I really, really hope that any U.S. trial of corrupt FIFA officials has a section in the courtroom where attendees can dress like these German fans watching the 2014 FIFA World Cup final match between Germany and Argentina. (Matthias Kern/Bongarts/Getty Images)
Daniel W. Drezner is a professor of international politics at the Fletcher School of Law and Diplomacy at Tufts University and a regular contributor to PostEverything.

We live in an age when foreign affairs pundits like to bemoan the crumbling of existing order and ponder whether the United States’ best days are in the past, when rising powers seem more comfortable throwing their weight around than the U.S. government. These are days when American scandals and dysfunction and economic stagnation seem to wrongfoot U.S. foreign policy aspirations at every opportunity.

But then there are days when the United States is the greatest country in the world, because it makes stuff like this happen:

Swiss authorities conducted an extraordinary early-morning operation here Wednesday to arrest several top soccer officials and extradite them to the United States on federal corruption charges.

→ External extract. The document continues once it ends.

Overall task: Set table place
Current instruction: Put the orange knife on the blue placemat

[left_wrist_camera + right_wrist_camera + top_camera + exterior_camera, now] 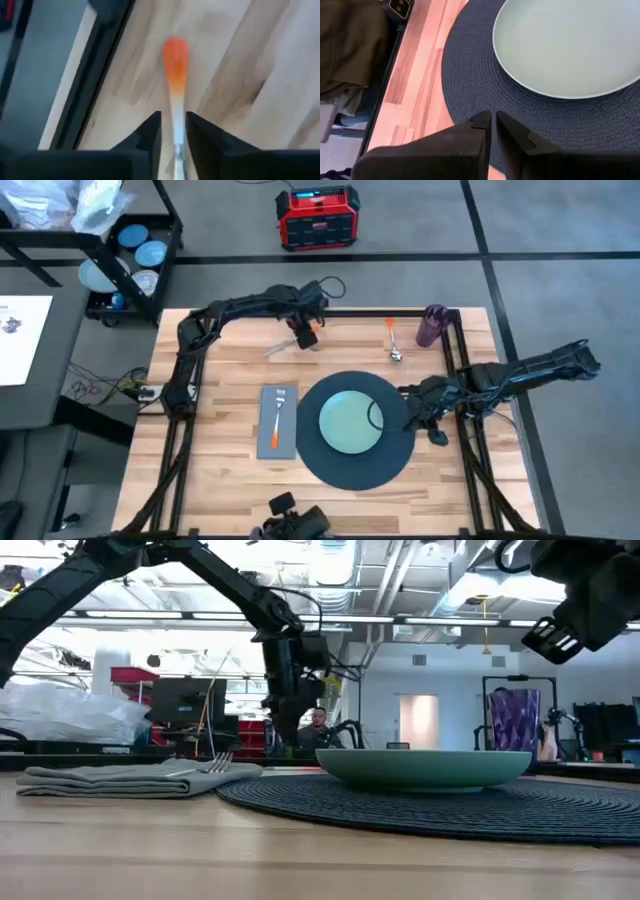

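Note:
A dark round mat point(355, 465) lies at the table's near middle and bears a pale green plate point(348, 423). To its left, a grey napkin point(268, 408) carries an orange-handled fork point(277, 423). An orange-handled spoon point(394, 340) and a purple cup point(433, 326) are at the far right. Near the far edge, my left gripper point(300, 332) is shut on an orange-handled knife point(285, 345). My right gripper point(412, 416) hangs shut and empty above the mat's right rim. My left gripper pinches the knife's pale shaft point(175, 127) between its two fingers point(150, 137), just where the orange handle fades out. The fingers point down from above, and the orange handle end point(175, 55) sticks out beyond them. Whether the knife is off the wood, I cannot tell.
The black frame rail point(470, 370) runs around the tabletop. Bare wood lies right of the mat and along the near edge. Off the table stand a black cart with blue plates point(130, 250) at the far left and a red box point(318, 218) on the floor.

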Motion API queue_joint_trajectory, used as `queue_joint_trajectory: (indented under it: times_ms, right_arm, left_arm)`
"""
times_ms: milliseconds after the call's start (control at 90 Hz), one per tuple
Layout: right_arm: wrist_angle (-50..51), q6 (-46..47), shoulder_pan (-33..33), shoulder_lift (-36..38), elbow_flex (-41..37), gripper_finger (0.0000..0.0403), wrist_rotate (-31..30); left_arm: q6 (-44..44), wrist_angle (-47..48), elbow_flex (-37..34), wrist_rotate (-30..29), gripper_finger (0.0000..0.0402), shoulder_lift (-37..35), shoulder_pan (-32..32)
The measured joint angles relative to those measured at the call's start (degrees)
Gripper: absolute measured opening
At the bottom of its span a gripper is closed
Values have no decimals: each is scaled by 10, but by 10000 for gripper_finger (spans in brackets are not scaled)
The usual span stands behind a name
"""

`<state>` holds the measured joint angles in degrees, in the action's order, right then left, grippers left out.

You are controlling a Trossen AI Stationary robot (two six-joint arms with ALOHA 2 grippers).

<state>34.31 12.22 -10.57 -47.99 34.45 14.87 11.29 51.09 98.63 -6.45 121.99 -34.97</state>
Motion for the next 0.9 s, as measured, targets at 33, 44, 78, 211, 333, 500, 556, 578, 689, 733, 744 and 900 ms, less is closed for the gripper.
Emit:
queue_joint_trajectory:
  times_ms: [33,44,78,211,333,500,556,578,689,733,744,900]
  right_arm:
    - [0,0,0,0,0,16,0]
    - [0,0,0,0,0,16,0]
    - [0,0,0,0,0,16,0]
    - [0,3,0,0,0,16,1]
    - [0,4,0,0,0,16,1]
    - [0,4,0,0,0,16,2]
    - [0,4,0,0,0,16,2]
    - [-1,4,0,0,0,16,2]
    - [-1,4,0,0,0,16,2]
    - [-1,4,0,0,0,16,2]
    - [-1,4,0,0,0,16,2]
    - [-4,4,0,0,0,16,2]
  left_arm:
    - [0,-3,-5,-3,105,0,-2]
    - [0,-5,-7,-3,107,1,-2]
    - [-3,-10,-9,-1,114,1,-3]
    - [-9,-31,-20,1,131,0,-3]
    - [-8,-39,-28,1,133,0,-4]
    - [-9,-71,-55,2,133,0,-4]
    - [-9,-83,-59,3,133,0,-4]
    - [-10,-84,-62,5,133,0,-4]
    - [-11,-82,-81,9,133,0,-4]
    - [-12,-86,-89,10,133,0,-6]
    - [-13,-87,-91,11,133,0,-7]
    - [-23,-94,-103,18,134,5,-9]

As leaders of FIFA, soccer’s global governing body, gathered for their annual meeting, more than a dozen plain-clothed Swiss law enforcement officials arrived unannounced at the Baur au Lac hotel, an elegant five-star property with views of the Alps and Lake Zurich. They went to the front desk to get room numbers and then proceeded upstairs.

The charges, backed by an F.B.I. investigation, allege widespread corruption in FIFA over the past two decades, involving bids for World Cups as well as marketing and broadcast deals.

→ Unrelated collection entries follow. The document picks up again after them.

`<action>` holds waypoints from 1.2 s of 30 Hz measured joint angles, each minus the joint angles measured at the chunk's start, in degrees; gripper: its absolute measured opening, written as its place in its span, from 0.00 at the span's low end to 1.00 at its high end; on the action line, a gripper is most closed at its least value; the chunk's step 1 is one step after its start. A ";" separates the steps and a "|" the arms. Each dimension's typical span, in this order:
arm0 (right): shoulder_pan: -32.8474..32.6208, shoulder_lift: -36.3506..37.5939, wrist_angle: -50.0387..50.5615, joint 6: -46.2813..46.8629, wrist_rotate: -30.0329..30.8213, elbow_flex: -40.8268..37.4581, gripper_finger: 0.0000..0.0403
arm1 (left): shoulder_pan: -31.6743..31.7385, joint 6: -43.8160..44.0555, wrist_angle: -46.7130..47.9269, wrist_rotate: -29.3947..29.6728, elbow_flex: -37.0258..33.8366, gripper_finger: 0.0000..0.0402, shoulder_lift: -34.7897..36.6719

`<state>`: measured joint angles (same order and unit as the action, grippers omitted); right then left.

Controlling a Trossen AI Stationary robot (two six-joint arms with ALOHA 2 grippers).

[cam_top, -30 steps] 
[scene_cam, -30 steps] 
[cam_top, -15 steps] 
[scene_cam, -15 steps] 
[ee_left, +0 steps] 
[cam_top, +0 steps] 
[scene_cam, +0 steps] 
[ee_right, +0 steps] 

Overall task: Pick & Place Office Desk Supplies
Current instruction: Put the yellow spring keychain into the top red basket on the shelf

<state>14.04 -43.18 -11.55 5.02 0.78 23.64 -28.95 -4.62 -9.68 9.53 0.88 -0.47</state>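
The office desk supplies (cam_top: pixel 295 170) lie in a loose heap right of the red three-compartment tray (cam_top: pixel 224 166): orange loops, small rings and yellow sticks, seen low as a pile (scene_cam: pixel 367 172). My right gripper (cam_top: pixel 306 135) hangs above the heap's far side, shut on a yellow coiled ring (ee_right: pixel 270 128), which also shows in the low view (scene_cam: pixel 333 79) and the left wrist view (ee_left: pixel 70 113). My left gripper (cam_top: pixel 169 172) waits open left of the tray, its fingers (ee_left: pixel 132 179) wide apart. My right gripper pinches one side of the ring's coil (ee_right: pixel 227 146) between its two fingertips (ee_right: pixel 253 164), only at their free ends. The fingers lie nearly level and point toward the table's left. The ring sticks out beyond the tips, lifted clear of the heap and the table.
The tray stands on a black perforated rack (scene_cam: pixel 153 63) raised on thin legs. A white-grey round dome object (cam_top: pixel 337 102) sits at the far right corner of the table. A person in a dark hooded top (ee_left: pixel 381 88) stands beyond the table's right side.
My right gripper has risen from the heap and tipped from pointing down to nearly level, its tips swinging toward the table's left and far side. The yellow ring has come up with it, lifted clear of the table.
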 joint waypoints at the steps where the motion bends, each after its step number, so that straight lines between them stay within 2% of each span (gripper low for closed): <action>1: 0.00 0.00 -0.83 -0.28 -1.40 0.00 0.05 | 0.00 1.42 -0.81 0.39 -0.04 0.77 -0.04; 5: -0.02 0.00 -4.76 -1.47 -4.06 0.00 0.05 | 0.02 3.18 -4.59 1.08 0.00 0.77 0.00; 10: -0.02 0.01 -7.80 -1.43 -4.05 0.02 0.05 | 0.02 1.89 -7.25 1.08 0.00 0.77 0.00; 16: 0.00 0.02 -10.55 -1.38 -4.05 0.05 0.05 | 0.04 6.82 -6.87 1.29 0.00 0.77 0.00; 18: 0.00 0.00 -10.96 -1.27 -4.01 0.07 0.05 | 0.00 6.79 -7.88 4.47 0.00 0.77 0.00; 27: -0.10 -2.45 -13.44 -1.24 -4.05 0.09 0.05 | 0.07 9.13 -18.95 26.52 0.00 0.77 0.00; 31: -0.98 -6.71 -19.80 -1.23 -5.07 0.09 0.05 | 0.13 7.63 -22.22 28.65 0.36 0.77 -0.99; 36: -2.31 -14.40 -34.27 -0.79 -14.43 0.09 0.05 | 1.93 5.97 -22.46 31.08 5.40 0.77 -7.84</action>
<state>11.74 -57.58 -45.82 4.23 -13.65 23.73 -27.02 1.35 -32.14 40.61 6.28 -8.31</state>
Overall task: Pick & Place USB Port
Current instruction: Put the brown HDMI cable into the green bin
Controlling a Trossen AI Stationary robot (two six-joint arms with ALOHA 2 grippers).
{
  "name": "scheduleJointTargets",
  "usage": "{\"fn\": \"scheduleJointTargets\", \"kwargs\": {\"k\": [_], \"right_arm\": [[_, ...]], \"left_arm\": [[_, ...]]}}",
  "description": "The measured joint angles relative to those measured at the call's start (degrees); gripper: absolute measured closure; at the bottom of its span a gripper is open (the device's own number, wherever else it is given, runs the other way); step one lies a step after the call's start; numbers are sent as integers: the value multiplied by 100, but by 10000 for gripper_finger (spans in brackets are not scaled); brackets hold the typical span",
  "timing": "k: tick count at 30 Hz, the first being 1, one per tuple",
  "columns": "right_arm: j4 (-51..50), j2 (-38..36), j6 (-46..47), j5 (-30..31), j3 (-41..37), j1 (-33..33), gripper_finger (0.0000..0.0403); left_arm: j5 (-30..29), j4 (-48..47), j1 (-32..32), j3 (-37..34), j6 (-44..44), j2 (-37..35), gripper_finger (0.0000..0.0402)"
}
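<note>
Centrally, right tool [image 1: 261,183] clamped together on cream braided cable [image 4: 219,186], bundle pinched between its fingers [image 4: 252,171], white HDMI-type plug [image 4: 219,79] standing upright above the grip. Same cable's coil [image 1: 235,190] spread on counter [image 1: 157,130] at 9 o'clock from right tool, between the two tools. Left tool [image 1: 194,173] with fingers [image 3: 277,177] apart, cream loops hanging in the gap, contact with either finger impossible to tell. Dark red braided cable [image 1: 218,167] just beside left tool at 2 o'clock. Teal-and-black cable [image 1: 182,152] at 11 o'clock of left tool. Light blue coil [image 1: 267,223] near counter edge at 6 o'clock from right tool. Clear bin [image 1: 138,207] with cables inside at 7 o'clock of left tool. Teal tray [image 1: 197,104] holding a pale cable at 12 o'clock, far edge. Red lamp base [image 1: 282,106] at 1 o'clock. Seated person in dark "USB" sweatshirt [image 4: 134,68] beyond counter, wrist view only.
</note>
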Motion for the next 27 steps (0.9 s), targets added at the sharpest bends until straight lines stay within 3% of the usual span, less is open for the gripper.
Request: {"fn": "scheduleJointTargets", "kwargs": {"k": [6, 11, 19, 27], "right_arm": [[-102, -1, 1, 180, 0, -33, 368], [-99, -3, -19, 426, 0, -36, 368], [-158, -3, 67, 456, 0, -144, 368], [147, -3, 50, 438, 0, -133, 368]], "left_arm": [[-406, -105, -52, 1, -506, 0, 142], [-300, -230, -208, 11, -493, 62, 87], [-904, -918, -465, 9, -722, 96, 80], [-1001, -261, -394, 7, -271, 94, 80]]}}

Or, as The Washington Post’s Michael Miller and Fred Barbash explain:

Among the “alleged schemes,” said the Justice Department, were kickbacks to FIFA officials by executives and companies involved in soccer marketing and “bribes and kickbacks in connection” with “the selection of the host country for the 2010 World Cup and the 2011 FIFA presidential election,” the Justice Department said. . . .

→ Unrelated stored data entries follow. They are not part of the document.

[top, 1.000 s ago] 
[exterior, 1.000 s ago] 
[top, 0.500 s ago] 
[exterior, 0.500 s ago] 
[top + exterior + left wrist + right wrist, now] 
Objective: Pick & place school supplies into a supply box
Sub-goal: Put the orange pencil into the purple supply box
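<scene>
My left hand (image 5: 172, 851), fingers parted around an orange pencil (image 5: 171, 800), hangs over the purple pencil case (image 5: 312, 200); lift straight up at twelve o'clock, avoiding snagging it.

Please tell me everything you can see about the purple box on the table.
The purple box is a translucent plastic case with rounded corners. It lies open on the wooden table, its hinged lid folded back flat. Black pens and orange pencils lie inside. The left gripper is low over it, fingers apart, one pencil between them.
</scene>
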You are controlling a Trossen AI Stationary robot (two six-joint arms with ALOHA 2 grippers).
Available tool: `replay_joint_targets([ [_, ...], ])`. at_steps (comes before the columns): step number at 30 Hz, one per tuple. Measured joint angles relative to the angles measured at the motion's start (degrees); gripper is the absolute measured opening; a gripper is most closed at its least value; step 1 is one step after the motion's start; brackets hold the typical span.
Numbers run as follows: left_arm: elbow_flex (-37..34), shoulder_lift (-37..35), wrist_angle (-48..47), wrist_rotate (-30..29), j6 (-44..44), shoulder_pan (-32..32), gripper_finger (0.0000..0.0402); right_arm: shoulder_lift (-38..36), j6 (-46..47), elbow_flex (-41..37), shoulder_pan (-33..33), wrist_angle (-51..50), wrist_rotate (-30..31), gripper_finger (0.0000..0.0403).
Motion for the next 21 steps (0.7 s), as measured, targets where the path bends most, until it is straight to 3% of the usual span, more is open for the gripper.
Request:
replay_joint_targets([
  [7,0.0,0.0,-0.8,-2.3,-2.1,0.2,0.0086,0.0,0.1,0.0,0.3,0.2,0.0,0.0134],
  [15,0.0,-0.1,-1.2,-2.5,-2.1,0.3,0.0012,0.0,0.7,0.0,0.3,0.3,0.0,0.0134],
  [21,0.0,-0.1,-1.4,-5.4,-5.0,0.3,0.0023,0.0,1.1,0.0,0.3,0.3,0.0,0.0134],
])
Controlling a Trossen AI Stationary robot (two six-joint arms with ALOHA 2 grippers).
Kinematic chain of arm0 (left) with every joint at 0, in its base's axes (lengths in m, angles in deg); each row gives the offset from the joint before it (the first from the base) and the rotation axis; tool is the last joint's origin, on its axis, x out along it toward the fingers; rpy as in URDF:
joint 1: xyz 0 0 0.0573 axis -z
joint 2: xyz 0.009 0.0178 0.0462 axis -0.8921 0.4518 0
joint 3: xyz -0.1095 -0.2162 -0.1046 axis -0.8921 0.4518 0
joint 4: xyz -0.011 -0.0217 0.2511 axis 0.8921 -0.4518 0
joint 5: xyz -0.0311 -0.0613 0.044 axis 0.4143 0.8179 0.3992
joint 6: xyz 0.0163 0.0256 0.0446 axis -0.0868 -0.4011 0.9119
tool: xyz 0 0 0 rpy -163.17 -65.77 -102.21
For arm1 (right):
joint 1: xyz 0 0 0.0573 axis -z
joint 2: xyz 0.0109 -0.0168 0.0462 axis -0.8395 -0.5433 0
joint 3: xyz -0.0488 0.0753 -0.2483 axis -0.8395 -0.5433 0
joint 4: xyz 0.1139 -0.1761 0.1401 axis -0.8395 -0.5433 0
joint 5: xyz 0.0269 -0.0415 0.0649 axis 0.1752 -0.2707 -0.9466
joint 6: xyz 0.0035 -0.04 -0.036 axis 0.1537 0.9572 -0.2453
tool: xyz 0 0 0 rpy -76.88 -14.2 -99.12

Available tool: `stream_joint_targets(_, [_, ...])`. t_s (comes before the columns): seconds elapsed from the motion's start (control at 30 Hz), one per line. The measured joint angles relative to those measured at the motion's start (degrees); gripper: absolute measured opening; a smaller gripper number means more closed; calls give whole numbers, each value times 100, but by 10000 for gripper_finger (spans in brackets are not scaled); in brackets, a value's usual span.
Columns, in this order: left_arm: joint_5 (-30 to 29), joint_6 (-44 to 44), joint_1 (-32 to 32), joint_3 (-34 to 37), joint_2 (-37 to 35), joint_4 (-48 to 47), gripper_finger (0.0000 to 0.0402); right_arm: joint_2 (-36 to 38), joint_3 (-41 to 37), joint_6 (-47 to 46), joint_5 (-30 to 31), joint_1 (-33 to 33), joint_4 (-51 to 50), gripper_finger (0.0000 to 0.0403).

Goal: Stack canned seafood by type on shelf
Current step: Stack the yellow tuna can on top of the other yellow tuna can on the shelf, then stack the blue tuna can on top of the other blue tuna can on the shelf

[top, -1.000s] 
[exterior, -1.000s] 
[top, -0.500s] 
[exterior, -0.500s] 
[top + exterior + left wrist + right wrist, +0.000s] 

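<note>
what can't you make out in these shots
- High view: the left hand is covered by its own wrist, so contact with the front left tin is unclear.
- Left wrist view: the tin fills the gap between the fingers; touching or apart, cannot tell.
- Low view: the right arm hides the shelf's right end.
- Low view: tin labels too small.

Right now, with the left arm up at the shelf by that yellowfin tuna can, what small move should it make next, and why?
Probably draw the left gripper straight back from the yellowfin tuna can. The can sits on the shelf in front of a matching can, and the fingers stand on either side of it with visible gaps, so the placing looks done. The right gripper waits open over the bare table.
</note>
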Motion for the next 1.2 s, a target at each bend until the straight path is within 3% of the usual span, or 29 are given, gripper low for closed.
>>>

Swiss prosecutors, in a related announcement, said they had opened criminal proceedings against unidentified individuals on suspicion of mismanagement and money laundering related to the awarding of rights to host the 2018 World Cup in Russia and the 2022 World Cup in Qatar.

Now there are multiple ways to react to this. I do like Deadspin’s headline “Justice Department Brings The Goddamn Hammer Down On FIFA.” I like Josh Barro’s tweet even more:

But there’s also something to be said for Miller and Barbash’s perfect degree of understatement in their story with this sentence: “The indictments don’t reflect well on the incumbent.”

That incumbent would be FIFA President Sepp Blatter, who is poised to be elected to a fifth term as FIFA president this week. According to a FIFA spokesman, neither the U.S. nor Swiss investigations will affect Friday’s scheduled election or the scheduled World Cups in Russia and Qatar.

This is par for the course for FIFA. The hard-working staff here at Spoiler Alerts has long enjoyed reporting on the grotesque nature of Blatter’s governance. Under Blatter, FIFA has raked in the bucks despite a bevy of corruption scandals. But as Foreign Policy’s Gigi Alford and Sam DuPont noted recently, Blatter’s style of governance enables bad real-world consequences:

Blatter has adopted the methods of the modern dictator: working hard to look like a democrat while perverting liberal institutions to illiberal ends. With its monopoly over the global game, FIFA is a powerful international institution, and when it takes these tactics, it serves as a dangerous model for the countries and peoples of the world.

Indeed, this problem had grown so acute that, in essence, authoritarian countries have begun to monopolize the hosting of large sporting events.

Last fall, I humbly suggested the following approach to corrupt international sporting bodies:

Maybe the solution is not to try to outbid authoritarian countries in dealing with corrupt international sporting bodies, but make those sporting bodies somewhat less ridiculous.  If FIFA, the IOC, or even the Federation Internationale des Echecs were more transparent, it might be harder for authoritarians to politically profit and more palatable for democracies to pony up the hosting costs.

I didn’t think that Justice Department indictments would be the lever for forcing greater transparency, but this looks like it has some promise. If nothing else, this will highlight FIFA’s authoritarian-friendly practices, tarnish their practices, embarrass their cronies, and perhaps suggest even more robust actions to heal a long-festering pustule in the world of global governance.

Which, in the world of international politics, counts as a win.